Splitting the string into columns to extract values using BigQuery - sql

How can i split the string by a specific character and extract the value of each. The idea is that i need to extract each word between the line including the start/end of the string as this information represents something. Is there a regex pattern ? or a way to split the info into columns ?
Name
A|B|C|D|E|F|G
Name col1 col2 col3 col4 col5 col6 col7
A|B|C|D|E|F|G A B C D E F G
I am using BigQuery for this and couldn't find a way to get the info of all of those.
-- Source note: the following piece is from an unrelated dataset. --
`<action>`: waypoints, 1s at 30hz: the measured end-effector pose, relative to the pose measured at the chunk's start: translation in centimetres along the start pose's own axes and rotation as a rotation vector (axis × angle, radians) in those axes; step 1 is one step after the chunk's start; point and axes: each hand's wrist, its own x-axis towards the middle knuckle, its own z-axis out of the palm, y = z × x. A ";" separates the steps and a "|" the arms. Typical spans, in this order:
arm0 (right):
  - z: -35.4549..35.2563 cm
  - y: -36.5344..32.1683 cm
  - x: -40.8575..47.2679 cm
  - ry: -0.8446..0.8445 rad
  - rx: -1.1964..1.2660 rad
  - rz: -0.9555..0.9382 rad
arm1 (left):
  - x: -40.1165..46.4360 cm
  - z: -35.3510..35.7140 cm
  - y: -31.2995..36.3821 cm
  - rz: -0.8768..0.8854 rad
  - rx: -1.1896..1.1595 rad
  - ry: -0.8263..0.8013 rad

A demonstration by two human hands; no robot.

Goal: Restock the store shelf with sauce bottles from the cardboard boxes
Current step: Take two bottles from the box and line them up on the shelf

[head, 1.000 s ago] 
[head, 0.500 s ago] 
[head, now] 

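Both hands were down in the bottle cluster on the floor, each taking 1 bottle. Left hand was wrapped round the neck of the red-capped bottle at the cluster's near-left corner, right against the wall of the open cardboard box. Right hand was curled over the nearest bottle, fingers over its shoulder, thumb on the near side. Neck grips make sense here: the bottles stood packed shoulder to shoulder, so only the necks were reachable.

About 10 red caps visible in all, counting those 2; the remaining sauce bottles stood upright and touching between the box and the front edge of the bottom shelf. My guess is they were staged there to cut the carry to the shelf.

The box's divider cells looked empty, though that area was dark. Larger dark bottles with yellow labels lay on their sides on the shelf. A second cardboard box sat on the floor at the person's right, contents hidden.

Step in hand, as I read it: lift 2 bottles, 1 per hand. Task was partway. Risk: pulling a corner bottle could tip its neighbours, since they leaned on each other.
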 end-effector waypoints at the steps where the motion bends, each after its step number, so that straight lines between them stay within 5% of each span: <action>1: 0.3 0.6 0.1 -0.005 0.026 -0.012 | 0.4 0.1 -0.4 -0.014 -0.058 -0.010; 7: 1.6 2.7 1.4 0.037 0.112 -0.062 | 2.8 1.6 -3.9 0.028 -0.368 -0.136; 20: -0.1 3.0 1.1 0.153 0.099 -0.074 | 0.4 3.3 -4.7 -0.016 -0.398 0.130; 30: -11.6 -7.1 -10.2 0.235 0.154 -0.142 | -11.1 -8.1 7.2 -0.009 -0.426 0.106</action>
I tried the regex code which only works for the case where we have A|B|C.
I have to compare each column value and then create conditions using case when
CODE:
select
regexp_extract(name, "\\w+\\S(x|y)") as c2, -- gives either x or y
left(regexp_substr(name, "\\w+\\S\\w+\\S\\w+"),1) as c1,
right(regexp_extract(name, "\\w+\\S\\w+\\S\\w+"),1) as c3
from Table

Consider below approach
select * from (
select *
from your_table, unnest(split(name, '|')) value with offset
)
pivot(any_value(value) as col for offset in (0,1,2,3,4,5,6))
if applied to dummy data as in your question - output is

This seems like a use case for SPLIT().
select split(name,"|")[safe_offset(0)] as c1, split(name,"|")[safe_offset(1)] as c2, ..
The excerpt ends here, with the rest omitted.